Gibson on Monday also denied Clary’s motion to dismiss the case based on her contention of self-defense. Clary is accused of fatally wounding Murphy with a blunt object in his Portland home. Clary claims Murphy, 64, was raping her and she fought back by hitting him in the head with a hammer.

In invoking the marital privilege and filing a motion to quash the state’s subpoena, Clary and Case argued that their Vermont civil union affords them the rights, benefits and responsibilities of a married couple. They also point to Vermont’s 2009 approval of same-sex marriage.

Kentucky’s refusal to recognize the marital rights of same sex couples violates the constitutions of the United States and Kentucky, the pair says.

Gibson, however, said in her ruling that “It is abundantly clear” that same-sex marriages or civil unions entered into in states that permit them “will not be recognized as valid marriages or unions within this state.”

Gibson ruled that she was not required to weigh the constitutionality of Kentucky’s law because Clary and Case are not married. She noted that there was no evidence that the couple took advantage of Vermont's 2009 decision to allow same-sex couples to convert earlier civil unions to marriages.
“At a minimum,” Kentucky’s marital privilege “would require that the parties be actually married. Ms”. Case and the defendant are not," the judge wrote.

Gibson noted that in 2004, the same year Clary and Case entered a civil union, Kentucky voters approved a state constitutional amendment providing that “only a marriage between one man and one woman shall be valid or recognized as a marriage” in the state.

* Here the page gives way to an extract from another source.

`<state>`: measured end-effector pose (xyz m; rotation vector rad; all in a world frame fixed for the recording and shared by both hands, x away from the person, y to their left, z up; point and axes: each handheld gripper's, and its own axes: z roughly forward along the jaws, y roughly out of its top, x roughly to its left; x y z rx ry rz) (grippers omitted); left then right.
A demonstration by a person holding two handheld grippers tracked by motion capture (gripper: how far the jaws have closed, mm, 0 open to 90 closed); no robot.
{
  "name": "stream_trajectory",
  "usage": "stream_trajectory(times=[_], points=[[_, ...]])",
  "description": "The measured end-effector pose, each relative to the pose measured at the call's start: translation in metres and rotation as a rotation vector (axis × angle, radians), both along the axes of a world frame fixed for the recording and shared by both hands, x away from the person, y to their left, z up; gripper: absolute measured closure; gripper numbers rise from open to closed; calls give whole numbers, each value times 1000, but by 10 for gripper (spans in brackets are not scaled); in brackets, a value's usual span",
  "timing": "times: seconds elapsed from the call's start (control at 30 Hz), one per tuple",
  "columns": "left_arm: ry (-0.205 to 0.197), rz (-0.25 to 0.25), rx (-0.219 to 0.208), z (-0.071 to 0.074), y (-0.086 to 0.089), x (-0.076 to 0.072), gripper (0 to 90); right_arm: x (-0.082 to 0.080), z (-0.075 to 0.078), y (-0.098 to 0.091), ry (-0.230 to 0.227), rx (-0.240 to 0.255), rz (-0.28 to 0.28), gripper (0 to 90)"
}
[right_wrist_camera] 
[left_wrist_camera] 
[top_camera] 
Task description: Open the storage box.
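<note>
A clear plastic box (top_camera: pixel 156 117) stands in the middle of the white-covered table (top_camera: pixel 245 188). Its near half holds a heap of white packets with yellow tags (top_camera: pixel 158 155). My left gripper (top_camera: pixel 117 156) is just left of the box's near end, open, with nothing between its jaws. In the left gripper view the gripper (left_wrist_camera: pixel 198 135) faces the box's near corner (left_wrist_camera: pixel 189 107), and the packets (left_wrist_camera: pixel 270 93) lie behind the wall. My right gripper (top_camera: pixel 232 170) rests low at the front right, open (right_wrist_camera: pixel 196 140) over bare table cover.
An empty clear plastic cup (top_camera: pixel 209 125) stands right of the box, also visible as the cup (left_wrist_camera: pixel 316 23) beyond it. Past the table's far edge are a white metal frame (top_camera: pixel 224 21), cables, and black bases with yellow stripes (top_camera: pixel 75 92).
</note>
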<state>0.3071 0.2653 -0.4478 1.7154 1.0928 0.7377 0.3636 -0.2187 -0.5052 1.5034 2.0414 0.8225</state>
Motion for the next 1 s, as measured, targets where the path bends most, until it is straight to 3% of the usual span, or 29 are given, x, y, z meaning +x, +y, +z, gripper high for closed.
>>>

Clary had argued that two rulings from the United States Supreme Court this year bolstered her case for privilege. The high court struck down the portion of the Defense of Marriage Act that had barred recognition of same-sex marriages for all federal purposes. And the justices let stand a federal district court ruling that struck down California’s attempt to bar same-same marriage after it had already been permitted in that state.